When you reach the line containing "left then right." in the records below, start copying exactly, and stop once you have copied the line containing "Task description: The".

:: INPUT RECORDS ::

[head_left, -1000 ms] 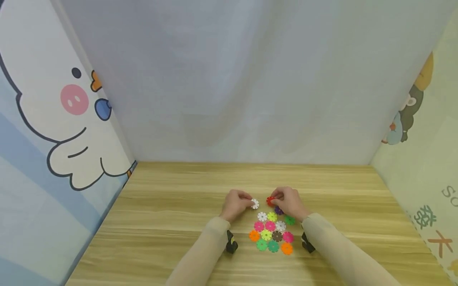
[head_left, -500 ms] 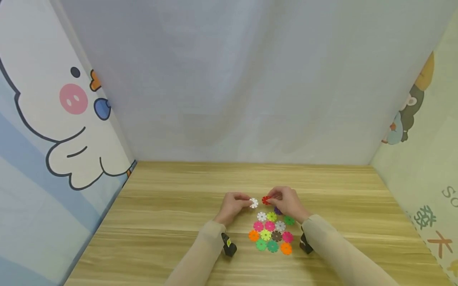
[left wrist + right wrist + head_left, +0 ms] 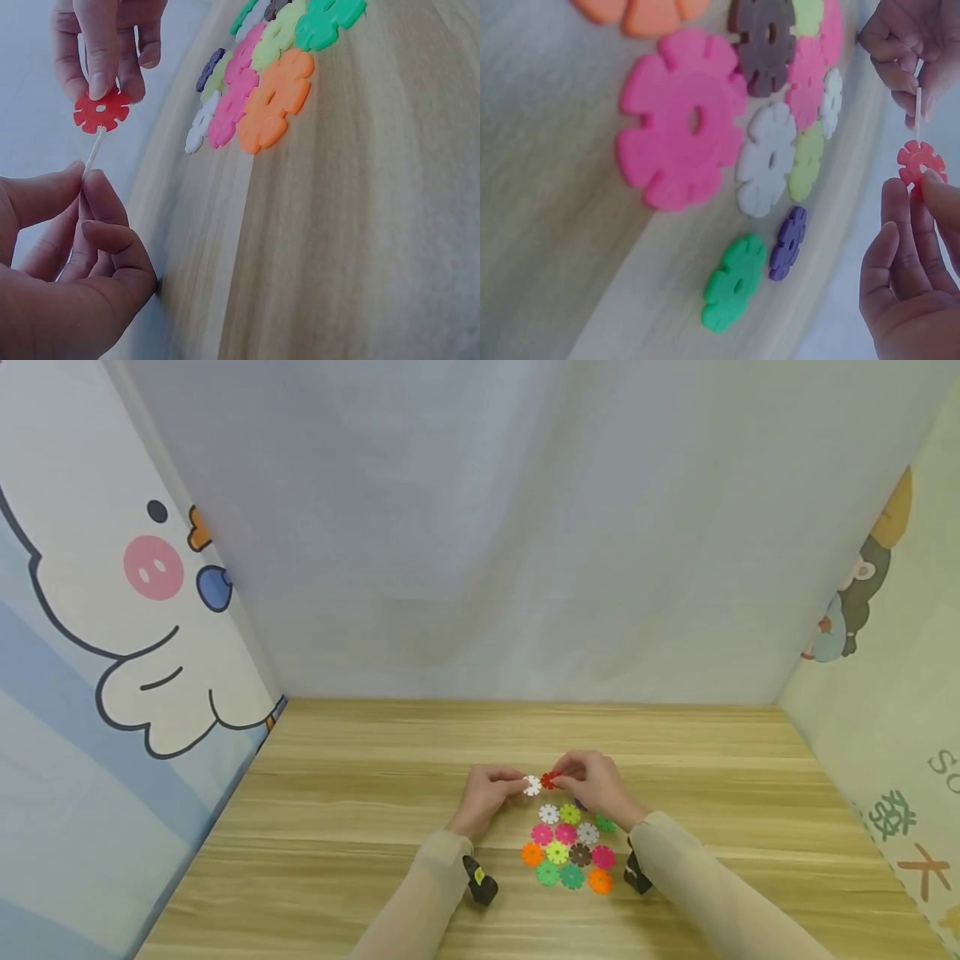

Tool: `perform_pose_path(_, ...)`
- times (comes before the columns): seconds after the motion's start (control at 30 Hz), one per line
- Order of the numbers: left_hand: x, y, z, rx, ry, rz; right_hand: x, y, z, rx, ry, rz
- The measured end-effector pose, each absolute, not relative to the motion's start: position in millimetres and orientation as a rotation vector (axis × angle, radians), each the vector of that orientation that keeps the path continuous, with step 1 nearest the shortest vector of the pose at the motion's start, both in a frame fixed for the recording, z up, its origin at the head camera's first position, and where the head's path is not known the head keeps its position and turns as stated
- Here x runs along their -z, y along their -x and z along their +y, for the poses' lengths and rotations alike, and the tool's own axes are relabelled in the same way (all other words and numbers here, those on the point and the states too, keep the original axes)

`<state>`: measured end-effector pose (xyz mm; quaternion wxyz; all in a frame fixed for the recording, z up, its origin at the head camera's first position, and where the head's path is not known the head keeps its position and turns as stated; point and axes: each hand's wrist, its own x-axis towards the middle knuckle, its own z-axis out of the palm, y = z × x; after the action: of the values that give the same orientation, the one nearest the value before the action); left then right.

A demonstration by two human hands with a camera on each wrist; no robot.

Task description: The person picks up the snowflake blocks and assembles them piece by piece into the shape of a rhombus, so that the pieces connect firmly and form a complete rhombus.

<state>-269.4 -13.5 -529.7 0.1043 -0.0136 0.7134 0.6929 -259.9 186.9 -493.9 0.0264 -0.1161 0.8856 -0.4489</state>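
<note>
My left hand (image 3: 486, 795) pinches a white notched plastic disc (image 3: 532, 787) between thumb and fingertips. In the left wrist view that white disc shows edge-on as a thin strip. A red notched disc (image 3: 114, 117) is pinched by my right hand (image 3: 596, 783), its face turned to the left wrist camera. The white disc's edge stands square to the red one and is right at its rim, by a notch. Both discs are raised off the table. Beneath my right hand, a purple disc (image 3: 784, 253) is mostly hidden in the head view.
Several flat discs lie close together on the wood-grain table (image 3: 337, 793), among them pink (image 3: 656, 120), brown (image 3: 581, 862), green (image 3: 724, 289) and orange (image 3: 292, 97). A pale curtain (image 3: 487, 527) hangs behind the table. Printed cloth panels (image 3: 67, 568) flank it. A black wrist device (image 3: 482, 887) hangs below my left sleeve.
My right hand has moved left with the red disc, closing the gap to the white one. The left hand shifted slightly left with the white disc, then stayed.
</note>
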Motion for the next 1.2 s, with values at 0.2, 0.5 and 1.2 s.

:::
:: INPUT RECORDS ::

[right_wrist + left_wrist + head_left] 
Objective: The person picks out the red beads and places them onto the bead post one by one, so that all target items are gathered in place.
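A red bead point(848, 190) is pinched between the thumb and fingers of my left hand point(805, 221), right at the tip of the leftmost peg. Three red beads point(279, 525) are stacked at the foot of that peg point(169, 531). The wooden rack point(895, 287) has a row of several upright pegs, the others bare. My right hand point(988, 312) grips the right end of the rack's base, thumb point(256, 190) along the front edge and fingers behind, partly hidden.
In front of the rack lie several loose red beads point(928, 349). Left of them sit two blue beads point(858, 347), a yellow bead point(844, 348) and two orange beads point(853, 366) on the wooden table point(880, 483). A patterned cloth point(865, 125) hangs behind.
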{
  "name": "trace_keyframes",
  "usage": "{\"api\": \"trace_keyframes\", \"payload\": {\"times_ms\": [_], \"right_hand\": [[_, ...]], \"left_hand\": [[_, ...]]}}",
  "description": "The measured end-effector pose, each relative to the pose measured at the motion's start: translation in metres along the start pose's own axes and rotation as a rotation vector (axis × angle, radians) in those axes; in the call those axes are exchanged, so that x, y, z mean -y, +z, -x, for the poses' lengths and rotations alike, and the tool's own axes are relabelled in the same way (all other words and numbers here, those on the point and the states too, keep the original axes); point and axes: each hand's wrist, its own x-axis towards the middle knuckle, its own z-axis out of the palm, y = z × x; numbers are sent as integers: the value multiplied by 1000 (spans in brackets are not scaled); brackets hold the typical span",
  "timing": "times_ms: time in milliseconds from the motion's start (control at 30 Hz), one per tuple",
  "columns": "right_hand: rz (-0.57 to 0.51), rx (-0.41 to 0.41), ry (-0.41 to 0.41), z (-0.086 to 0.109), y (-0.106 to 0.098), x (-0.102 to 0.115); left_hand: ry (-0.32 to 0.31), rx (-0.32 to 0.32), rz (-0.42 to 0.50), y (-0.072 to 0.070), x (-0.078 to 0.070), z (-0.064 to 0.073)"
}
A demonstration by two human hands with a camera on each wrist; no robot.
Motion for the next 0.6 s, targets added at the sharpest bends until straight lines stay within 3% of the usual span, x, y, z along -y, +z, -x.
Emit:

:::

[OUTPUT FOR THIS TASK]
`<state>`: measured end-effector pose (xyz mm; quaternion wxyz; all in a frame fixed for the recording, z up, its origin at the head camera's first position, and where the head's path is not known the head keeps its position and turns as stated; point and axes: each hand's wrist, its own x-axis towards the middle knuckle, its own z-axis out of the palm, y = z × x; after the action: of the values that give the same orientation, the one nearest the value before the action); left then right.

A demonstration by two human hands with a camera on each wrist; no robot.

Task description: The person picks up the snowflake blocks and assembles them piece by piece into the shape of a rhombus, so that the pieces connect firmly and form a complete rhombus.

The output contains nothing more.